La dolce arte di esistere, secondo film di Pietro Reggiani (che, come esordio, ha al suo attivo L’estate di mio fratello), cerca sì di vagheggiare altissimi riferimenti cinematografici (Mio zio d’America di Resnais, il cui debito è evidente nell’uso di una voice over “scientifica”), prova a mettere in piedi un racconto eccentrico giocato sullo sguardo e sul vedere (i due protagonisti che, se particolarmente imbarazzati, spariscono letteralmente dall’inquadratura), tenta di costruire una vicenda generazionale che sappia farsi universale (il difficile percorso di crescita di alcuni giovani, oscillanti tra la disattenzione totale dei loro genitori o della loro eccessiva cura e tutela), ma finisce per architettare una storia che un tempo si sarebbe detta “carina”, così come si diceva di tanto cinema italiano degli anni Novanta.
Non stupisce, non spiazza e non sconvolge infatti, La dolce arte di esistere, che invece – reggendosi solamente sull’esile trovata dell’invisibilità – alla lunga stanca per una sorta di coazione a ripetere, in cui le gag finiscono per accumularsi senza una reale capacità di variare registro.
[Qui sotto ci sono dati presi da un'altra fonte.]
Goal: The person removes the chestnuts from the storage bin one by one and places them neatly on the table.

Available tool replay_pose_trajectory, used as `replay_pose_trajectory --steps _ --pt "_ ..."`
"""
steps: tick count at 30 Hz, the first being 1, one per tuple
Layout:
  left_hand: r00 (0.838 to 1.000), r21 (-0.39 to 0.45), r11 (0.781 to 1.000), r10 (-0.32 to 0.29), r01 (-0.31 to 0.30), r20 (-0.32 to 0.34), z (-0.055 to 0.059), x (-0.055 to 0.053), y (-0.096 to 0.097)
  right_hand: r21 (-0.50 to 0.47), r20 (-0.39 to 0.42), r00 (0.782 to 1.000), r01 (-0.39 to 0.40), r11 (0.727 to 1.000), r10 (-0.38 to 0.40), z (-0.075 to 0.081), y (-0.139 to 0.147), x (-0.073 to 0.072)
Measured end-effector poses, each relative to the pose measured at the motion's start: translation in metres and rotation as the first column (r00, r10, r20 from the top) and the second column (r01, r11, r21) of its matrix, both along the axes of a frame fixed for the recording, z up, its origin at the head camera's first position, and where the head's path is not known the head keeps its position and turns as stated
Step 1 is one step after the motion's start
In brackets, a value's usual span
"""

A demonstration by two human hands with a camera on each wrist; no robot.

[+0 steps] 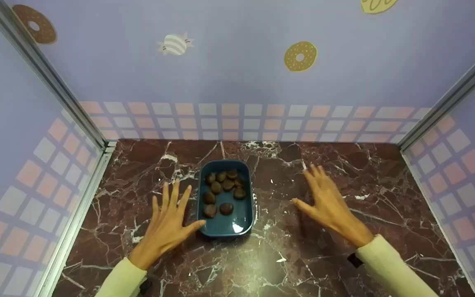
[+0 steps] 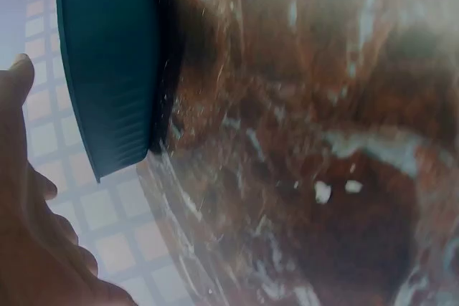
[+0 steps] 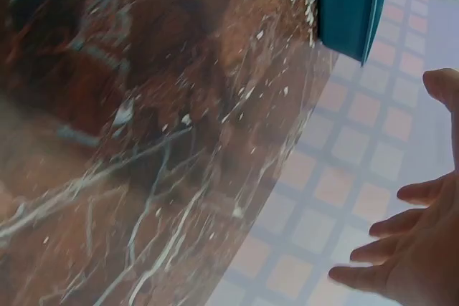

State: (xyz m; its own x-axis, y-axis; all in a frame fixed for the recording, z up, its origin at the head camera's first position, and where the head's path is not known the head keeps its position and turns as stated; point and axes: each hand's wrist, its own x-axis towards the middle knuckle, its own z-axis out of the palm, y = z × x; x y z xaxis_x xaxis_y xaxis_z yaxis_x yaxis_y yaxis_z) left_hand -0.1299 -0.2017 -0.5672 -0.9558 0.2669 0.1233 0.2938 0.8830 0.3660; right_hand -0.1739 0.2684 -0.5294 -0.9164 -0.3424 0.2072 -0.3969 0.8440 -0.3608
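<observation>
Left of the tray (image 1: 220, 227), head view: left hand (image 1: 170, 226), fingers straight and spread, grasping nothing; thumb tip at the near part of the rim, contact cannot be told. Right of the tray, well apart from it: right hand (image 1: 329, 208), fingers extended, likewise released. Tray sits flat on the marble tabletop (image 1: 278, 247); inside it, mostly toward its far end, lie brown chestnut-like pieces (image 1: 228, 184). Judgement: pieces hard, light singly, smooth, apt to roll; pinch across the rounded sides. Left wrist view: tray's outer wall with projecting lip, left hand beside it, closed round nothing. Wall looks stiff, probably plastic, not fragile; loaded weight likely modest. Right wrist view: same lip on the tray, right hand clear of it. Suggested hold: both long sides, fingers under the lip, kept level, as pieces could slide on the glossy floor.
</observation>
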Motion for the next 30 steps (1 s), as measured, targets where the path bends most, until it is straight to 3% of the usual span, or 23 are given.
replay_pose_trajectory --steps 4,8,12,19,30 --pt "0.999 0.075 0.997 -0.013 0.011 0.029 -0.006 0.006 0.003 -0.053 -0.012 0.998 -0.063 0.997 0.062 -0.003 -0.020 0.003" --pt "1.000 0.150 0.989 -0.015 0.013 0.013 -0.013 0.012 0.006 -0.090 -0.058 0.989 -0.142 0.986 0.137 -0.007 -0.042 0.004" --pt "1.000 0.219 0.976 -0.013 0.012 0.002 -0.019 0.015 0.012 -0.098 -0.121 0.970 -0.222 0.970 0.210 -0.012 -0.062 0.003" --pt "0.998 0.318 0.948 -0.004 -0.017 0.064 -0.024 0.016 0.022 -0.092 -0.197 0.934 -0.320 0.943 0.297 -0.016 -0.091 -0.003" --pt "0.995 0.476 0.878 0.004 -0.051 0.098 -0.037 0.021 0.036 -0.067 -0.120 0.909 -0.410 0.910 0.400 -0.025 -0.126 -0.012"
Come si diceva, è bella l’idea della voice over esterna, da narratore onnisciente e scientifico che scandaglia con precisione i comportamenti umani dei protagonisti del film, ma è un’idea che non riesce a “ramificarsi”, a dilatarsi in una riflessione filosofica (come invece, naturalmente, succedeva in Resnais), e anzi resta chiusa in una sorta di cronachismo sterile, di dettagliata ed esornativa registrazione dei comportamenti dei protagonisti. Si aggiunga che il basso budget della produzione traspare in maniera sin troppo evidente da una fotografia “basica”, e allora viene da concludere – anche un po’ banalmente – che sarebbe stato preferibile fare di questo film un semplice cortometraggio, sia per la zoppicante struttura narrativa, sia per una cura dell’aspetto visivo che avrebbe forse potuto essere meglio gestita in un minutaggio più ridotto.